*What this task involves:*
Look below for the line that contains "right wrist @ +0" and the line that contains "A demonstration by", then restate both of them and every line in between, exactly. No picture goes in the copy.

*Task data:*
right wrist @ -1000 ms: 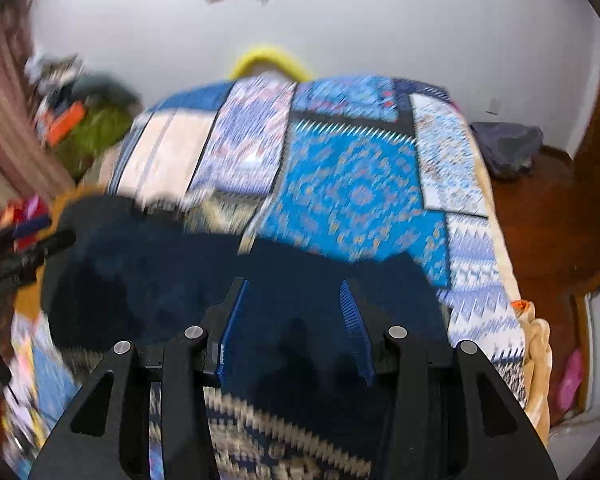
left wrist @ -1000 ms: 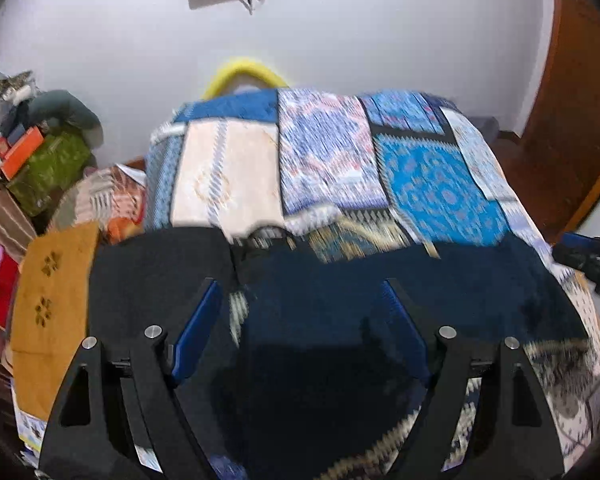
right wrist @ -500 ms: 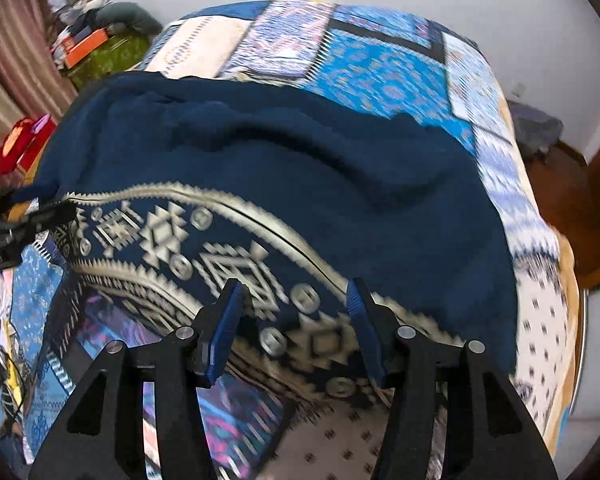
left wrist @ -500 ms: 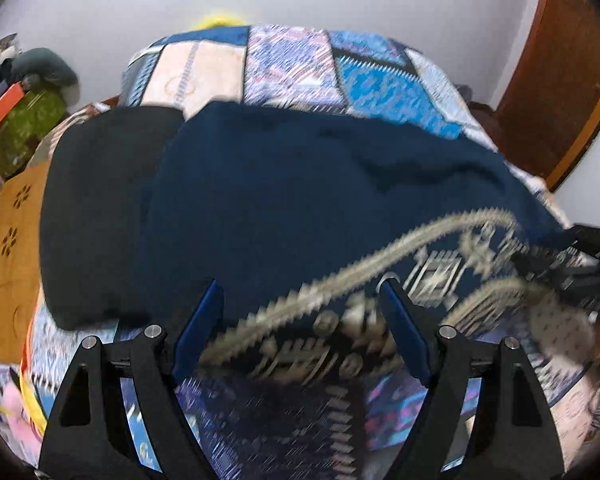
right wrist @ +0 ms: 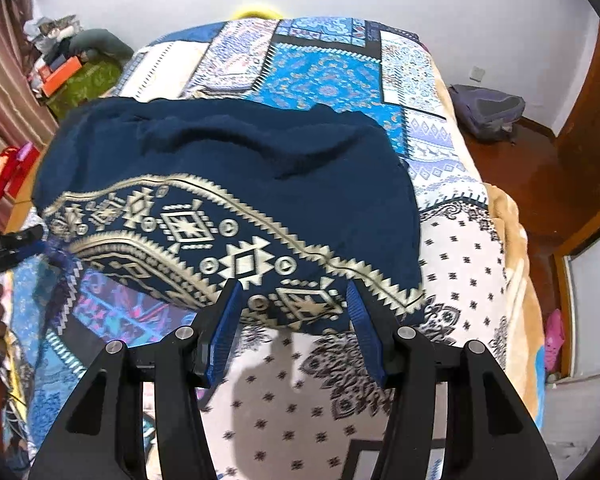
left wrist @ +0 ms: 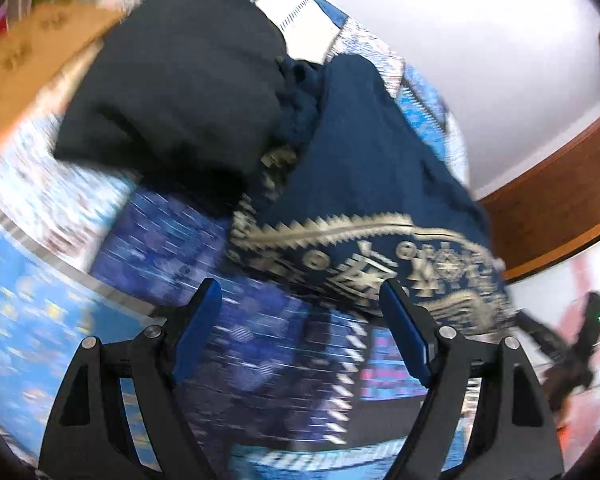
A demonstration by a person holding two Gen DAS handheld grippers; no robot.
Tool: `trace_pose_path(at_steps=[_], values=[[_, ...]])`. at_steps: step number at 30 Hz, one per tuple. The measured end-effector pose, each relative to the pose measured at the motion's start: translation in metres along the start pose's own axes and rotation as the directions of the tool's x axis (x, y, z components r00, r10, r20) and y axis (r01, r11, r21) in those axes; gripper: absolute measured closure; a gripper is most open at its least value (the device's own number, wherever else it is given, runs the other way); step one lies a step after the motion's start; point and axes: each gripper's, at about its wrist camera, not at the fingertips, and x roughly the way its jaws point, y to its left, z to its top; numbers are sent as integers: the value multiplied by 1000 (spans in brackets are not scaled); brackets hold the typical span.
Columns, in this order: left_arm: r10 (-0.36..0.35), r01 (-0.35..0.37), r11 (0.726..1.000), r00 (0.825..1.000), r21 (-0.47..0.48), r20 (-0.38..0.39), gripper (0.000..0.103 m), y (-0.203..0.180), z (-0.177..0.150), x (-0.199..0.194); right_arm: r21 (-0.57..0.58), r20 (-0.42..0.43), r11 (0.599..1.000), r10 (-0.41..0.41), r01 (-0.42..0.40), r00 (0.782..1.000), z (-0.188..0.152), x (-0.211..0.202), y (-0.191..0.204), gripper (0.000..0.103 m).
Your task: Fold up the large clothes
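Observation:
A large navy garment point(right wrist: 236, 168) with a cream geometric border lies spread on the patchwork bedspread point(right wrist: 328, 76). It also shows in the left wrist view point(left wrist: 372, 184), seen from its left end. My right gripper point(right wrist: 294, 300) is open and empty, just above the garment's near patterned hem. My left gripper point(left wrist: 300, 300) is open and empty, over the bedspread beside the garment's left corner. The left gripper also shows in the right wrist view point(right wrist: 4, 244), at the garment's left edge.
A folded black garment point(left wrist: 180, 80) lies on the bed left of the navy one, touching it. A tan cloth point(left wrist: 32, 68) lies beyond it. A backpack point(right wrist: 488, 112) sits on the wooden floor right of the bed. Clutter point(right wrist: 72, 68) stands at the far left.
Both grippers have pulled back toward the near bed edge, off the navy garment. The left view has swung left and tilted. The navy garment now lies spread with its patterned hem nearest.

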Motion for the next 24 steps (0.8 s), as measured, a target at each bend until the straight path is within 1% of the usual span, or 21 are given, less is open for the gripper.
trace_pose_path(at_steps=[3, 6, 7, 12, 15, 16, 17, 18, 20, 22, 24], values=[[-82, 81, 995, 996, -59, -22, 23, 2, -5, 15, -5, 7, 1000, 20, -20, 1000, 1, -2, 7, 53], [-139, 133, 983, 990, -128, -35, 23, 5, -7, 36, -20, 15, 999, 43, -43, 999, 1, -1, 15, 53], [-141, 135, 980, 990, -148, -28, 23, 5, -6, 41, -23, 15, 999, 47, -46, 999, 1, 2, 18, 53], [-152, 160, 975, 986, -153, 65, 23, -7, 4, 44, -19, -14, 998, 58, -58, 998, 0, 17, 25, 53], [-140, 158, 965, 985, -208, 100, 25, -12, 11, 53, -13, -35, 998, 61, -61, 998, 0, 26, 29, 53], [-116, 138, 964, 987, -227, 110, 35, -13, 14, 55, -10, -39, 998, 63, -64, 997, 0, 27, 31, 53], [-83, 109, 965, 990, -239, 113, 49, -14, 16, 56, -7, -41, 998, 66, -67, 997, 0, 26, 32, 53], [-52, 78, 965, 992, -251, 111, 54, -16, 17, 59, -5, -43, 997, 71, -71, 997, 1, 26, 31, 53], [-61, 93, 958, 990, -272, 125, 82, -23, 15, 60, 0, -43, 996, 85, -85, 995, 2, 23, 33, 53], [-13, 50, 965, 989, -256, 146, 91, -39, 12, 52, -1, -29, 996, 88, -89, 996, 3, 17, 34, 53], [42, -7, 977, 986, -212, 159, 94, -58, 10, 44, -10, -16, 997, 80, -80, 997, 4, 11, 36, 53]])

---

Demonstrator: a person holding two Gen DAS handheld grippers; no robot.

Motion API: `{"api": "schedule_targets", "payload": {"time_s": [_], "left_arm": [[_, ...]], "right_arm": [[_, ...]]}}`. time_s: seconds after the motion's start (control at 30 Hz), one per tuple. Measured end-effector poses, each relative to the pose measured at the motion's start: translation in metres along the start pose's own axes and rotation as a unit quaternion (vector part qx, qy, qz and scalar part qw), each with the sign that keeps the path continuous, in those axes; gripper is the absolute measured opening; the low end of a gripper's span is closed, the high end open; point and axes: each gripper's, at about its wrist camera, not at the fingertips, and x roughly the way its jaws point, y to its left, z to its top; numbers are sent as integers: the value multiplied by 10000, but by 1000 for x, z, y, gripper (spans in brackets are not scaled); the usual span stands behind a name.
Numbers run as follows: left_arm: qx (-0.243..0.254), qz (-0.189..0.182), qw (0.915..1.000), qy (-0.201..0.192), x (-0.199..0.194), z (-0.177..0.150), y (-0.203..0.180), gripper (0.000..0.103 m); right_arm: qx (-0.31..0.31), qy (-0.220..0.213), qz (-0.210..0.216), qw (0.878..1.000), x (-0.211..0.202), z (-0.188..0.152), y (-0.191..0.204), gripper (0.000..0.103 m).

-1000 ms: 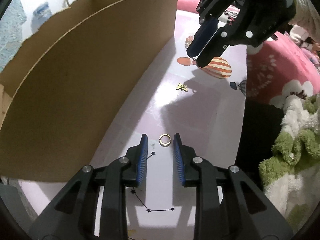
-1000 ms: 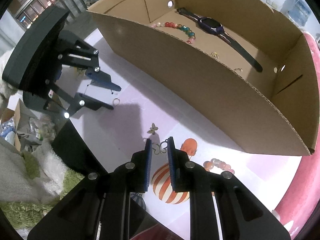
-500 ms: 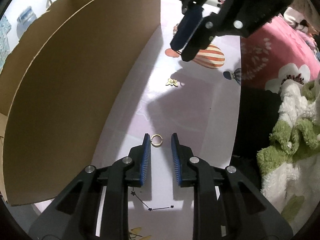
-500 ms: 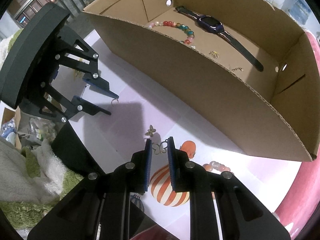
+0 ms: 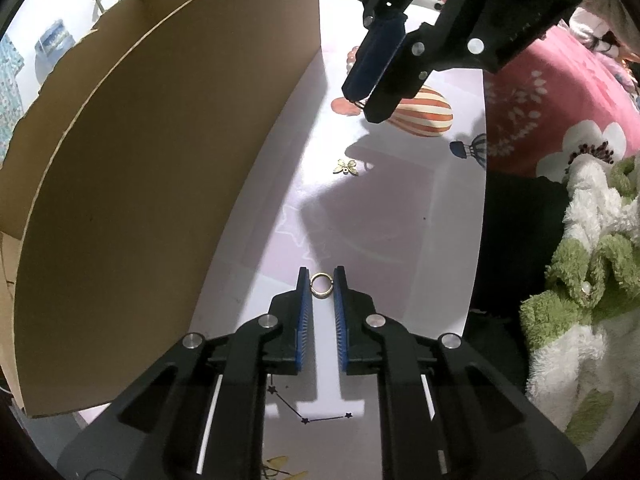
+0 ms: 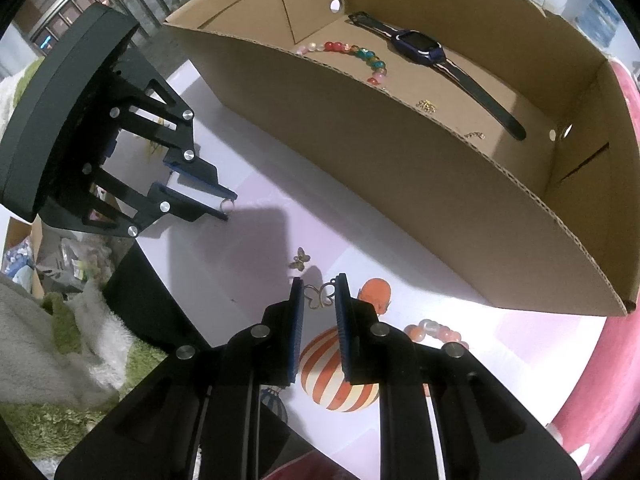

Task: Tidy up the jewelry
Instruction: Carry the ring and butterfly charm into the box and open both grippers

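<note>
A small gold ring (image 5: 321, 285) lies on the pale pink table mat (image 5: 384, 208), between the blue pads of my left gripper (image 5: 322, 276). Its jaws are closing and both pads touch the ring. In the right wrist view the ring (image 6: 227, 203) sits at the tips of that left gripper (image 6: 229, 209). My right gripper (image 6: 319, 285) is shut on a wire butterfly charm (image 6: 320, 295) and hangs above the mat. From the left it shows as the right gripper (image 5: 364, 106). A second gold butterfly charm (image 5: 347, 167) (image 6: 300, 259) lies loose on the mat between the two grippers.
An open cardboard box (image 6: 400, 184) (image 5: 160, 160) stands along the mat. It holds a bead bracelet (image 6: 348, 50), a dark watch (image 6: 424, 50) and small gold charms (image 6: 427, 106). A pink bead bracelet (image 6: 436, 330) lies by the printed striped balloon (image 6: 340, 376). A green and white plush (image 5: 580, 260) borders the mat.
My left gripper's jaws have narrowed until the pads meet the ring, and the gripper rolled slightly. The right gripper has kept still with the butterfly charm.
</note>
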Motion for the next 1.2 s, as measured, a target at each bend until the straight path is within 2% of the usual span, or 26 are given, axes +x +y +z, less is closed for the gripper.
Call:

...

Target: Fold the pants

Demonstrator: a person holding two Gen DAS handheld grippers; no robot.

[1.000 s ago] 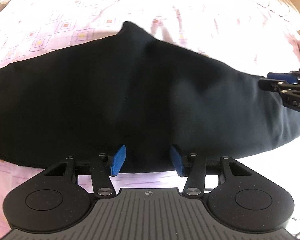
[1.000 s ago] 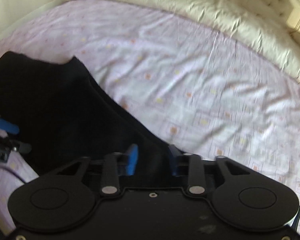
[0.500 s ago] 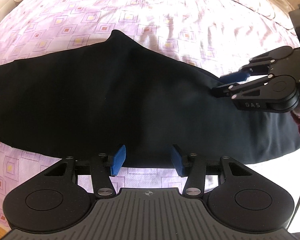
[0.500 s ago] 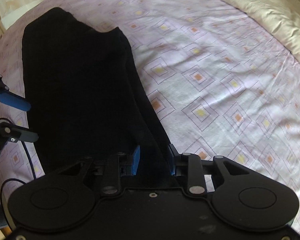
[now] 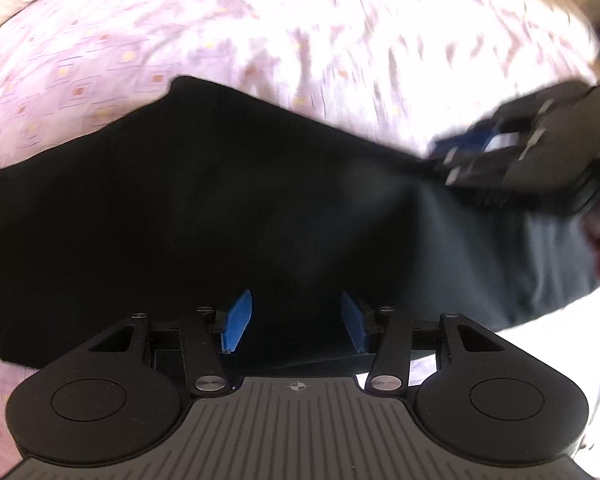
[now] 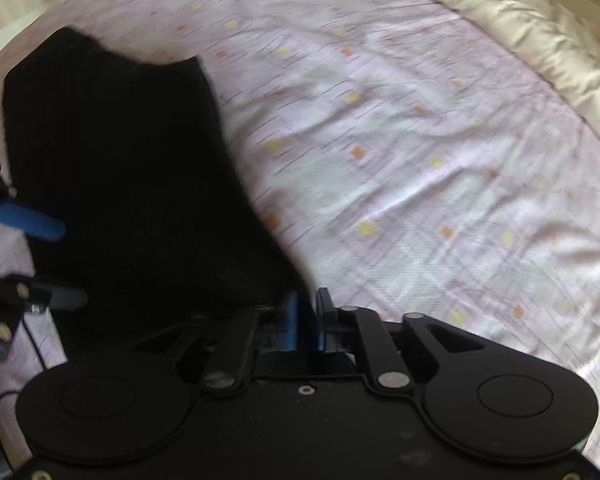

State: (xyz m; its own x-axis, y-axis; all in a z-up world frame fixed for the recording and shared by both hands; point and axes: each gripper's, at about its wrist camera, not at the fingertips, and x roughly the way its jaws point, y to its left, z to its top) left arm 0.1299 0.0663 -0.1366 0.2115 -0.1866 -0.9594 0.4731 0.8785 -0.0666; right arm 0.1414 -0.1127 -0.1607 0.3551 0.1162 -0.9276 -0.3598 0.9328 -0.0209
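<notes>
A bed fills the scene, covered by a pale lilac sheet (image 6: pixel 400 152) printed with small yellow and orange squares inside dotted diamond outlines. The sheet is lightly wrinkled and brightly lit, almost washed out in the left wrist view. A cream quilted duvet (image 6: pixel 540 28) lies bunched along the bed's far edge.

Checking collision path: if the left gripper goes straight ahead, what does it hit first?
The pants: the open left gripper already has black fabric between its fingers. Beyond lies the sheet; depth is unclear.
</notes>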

*The completed task:*
right wrist @ +0 ms: 
left wrist @ +0 ms: 
A demonstration by a person holding two Gen DAS handheld grippers; no robot.

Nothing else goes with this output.